But they all knew that it was the very fact that Rosamund was her mother’s daughter that had doomed her to the position she now had in the Monroe household. Melinda had never forgiven Rosamund’s mother for marrying “a penniless sailor.” Her sister marrying beneath her, Melinda believed, had dragged down her own consequence, resulting in Melinda’s marriage to the “worthless” (and now dead) Mr. Monroe, instead of the viscount who had once pursued her.
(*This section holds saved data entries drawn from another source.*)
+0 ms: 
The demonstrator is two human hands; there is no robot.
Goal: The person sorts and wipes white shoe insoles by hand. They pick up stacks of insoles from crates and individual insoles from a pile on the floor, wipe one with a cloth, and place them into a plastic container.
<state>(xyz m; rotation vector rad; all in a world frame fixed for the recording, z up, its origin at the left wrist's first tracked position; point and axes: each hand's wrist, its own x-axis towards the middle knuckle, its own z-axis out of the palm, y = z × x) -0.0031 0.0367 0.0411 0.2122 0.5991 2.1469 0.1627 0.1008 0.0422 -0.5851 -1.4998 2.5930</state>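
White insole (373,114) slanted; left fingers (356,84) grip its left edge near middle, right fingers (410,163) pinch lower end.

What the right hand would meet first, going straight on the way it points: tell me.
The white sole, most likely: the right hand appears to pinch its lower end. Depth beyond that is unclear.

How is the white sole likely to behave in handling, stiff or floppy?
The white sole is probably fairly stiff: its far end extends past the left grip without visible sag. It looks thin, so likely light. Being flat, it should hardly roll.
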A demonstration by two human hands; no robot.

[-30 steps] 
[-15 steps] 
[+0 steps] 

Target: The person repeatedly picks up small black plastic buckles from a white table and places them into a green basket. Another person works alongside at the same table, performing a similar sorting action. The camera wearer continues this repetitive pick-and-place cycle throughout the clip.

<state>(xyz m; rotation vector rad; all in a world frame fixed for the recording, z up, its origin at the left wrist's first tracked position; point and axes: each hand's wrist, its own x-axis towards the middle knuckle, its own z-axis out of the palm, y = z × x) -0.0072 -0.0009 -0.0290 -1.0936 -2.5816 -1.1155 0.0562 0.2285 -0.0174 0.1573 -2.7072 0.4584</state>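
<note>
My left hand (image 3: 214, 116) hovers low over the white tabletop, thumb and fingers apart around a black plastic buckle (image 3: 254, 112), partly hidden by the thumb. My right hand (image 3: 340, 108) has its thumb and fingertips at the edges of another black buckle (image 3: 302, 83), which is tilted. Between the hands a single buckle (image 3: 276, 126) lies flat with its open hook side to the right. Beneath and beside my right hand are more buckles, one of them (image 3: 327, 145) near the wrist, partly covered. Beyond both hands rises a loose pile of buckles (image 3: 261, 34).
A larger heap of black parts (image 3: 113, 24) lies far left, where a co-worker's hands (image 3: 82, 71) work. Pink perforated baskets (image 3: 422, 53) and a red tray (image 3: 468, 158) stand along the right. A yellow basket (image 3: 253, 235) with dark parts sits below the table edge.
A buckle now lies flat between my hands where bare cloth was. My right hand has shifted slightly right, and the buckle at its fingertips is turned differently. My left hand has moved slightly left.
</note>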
Melinda had clearly felt vindicated when Rosamund’s father, a captain in the Royal Navy, had been involved in a public scandal related to some men who had deserted their posts. Rosamund had never wavered in her faith that her father had done the right thing throughout the affair, but he had been court-marshaled, and their distinctive family name had been dragged through mud that stuck to it forever after.
“If your mother hadn’t married a man with such an unforgettable name,” Melinda said on the day seven years before when Rosamund arrived to stay, “perhaps you could recover somewhat from the scandal. But no one will forget it, or his infamy, and I won’t have my generosity to you repaid by subjecting my family to derision. You will keep to yourself and not draw attention in any way. And you will never, under any circumstances, give anyone your last name.”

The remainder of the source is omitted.